One of defendant’s witnesses testified that because of the lease there was no plottage value. On cross-examination, it appeared that in arriving at his conclusion he had not taken all the possibilities of plaintiff’s ultimate control of the whole plot into consideration.

Another of defendant’s witnesses testified that, notwithstanding the lease, there might be a slight plottage value, but he was not able to place -a figure in dollars and cents. He admitted, on cross-examination, that he had not taken into consideration the prospects that the tenant by- default might lose the lease; that plaintiff might buy the lease; the possibility of the tenant’s failure to exercise the option to purchase or elect the renewal for ten years; that to elect the renewal for ten years would terminate the option to purchase. All these considerations were elements which advantaged the owner and went toward showing value.

Plaintiff contends, as to the proof of damages, that such damages were within the contemplation of the parties when defendant undertook to act, and were the direct result of defendant’s failure to submit his bid; that they were prospective damages and that they need not be proven beyond reasonable approximation; that the jury could disregard all of the experts’ testimony and the verdict could not be set aside on the theory that it was against the weight of the opinion evidence; that there was no preponderance of evidence in favor of defendant’s contention that the verdict was the result of mistake or prejudice, and that, notwithstanding the lease, there was a prospective plottage value to this land which, taking into consideration all the circumstances under which plaintiff might become the owner thereof, was lost to him by defendant’s neglect or failure to make the bid.

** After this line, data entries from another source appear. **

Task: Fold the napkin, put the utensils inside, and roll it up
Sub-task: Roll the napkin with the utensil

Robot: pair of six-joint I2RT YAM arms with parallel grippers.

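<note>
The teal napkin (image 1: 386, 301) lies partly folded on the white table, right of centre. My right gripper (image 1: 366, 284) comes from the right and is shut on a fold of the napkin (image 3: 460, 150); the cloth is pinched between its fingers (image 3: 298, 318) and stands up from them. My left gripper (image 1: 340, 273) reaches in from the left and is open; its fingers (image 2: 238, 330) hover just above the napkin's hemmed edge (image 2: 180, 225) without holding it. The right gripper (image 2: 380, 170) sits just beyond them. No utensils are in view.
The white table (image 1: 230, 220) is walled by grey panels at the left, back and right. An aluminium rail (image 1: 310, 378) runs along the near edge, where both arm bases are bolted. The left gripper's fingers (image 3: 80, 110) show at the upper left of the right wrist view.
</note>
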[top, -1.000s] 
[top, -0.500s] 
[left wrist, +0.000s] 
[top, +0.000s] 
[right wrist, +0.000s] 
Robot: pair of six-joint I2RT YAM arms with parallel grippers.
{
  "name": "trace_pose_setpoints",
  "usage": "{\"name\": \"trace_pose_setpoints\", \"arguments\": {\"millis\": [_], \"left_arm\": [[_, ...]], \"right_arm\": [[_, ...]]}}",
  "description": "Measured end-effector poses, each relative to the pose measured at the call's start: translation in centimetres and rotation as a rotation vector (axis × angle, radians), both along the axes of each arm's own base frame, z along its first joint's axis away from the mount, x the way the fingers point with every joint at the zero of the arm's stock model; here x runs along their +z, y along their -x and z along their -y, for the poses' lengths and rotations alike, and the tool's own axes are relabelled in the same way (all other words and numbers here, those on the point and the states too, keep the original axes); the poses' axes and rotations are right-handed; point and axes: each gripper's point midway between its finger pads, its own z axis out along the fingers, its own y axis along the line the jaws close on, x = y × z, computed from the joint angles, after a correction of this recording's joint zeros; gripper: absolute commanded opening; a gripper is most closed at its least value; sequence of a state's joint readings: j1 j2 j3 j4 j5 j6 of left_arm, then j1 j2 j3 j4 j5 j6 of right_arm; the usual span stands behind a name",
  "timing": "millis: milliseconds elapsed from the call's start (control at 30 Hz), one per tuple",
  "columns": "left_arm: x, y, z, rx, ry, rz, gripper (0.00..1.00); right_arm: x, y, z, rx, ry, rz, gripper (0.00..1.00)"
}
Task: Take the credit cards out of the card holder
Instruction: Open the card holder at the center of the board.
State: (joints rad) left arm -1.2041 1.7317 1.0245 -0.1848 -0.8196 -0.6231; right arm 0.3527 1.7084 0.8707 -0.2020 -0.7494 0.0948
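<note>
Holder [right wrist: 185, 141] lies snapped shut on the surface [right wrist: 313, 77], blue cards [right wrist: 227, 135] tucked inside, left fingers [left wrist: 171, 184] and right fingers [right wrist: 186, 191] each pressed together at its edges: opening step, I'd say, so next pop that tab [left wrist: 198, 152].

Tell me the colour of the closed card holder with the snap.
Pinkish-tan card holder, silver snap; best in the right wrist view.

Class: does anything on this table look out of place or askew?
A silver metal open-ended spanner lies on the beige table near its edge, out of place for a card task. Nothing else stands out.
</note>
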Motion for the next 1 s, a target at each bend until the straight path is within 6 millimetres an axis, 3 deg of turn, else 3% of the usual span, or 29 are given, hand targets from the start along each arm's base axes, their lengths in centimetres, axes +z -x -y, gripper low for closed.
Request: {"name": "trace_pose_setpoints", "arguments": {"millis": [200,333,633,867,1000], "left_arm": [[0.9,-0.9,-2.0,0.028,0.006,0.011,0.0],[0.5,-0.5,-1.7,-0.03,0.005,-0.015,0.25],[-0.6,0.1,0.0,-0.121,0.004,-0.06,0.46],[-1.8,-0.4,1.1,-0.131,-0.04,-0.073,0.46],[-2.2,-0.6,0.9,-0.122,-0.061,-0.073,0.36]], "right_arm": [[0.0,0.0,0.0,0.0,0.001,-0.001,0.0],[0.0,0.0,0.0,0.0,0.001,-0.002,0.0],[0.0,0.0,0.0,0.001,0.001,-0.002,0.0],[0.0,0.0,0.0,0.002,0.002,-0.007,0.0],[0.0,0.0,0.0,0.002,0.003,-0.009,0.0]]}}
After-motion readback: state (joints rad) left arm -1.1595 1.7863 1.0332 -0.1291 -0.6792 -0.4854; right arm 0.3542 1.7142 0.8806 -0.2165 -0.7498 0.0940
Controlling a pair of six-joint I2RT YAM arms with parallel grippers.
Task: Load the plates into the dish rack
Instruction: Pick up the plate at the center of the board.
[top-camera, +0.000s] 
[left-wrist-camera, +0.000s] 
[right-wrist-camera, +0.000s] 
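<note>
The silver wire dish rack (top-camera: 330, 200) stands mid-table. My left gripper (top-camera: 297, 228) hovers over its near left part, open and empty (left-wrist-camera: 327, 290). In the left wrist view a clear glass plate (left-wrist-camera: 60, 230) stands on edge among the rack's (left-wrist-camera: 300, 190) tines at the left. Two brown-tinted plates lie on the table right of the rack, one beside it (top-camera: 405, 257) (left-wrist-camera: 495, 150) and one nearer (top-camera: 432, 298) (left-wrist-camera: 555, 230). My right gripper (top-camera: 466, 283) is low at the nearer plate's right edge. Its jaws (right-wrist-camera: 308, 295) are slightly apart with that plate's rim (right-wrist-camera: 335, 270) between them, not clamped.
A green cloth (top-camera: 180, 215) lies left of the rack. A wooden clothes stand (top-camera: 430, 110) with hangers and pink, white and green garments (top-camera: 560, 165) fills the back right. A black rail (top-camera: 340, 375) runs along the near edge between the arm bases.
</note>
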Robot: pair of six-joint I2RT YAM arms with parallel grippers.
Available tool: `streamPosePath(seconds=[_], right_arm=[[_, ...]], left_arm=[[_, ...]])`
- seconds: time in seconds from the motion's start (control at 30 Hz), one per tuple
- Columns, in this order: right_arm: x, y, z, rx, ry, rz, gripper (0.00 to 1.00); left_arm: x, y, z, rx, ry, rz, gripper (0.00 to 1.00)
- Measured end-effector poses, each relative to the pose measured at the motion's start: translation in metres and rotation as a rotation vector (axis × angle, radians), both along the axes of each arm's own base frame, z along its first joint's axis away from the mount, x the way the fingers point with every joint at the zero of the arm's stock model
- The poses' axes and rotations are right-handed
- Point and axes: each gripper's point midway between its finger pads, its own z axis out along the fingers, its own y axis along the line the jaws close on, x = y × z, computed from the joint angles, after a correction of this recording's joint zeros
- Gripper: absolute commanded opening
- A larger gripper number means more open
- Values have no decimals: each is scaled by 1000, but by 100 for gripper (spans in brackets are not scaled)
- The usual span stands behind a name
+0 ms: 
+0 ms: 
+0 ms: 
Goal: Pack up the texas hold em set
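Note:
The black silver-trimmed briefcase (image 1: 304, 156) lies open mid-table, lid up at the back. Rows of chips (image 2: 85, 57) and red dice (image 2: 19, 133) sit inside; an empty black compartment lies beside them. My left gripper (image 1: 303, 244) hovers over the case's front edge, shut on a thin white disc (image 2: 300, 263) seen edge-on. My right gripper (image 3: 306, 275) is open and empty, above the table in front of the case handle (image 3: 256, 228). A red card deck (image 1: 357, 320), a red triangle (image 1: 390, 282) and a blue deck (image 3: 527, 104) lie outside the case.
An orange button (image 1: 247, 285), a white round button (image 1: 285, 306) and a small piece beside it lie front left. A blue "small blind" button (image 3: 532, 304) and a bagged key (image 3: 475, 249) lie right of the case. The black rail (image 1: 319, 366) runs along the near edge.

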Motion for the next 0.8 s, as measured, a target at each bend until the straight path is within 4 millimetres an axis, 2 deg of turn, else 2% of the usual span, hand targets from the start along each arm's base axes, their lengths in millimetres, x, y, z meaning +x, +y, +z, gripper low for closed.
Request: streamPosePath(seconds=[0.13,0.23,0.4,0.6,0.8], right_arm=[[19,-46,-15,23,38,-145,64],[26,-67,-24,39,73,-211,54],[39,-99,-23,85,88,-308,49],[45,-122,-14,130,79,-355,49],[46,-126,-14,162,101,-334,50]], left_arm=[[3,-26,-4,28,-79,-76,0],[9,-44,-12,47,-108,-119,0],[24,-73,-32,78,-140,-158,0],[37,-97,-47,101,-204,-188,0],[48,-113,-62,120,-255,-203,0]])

In the event too that there was a sale under the option to the tenant of the Madison avenue property, plaintiff’s ownership of the rectangular plot including the parcel in controversy would enhance the value of the land and add to the award on appraisal if the whole plot were taken by the tenant on its option to purchase a part.

We think that a reasonable rule under the circumstances with respect to damages was adopted and that the judgment and order setting the verdict aside should be reversed, with costs, and the verdict reinstated.

Dowling, P. J., Merrell, O’Malley and Sherman, JJ., concur.

Judgment and order reversed, with costs, and verdict reinstated.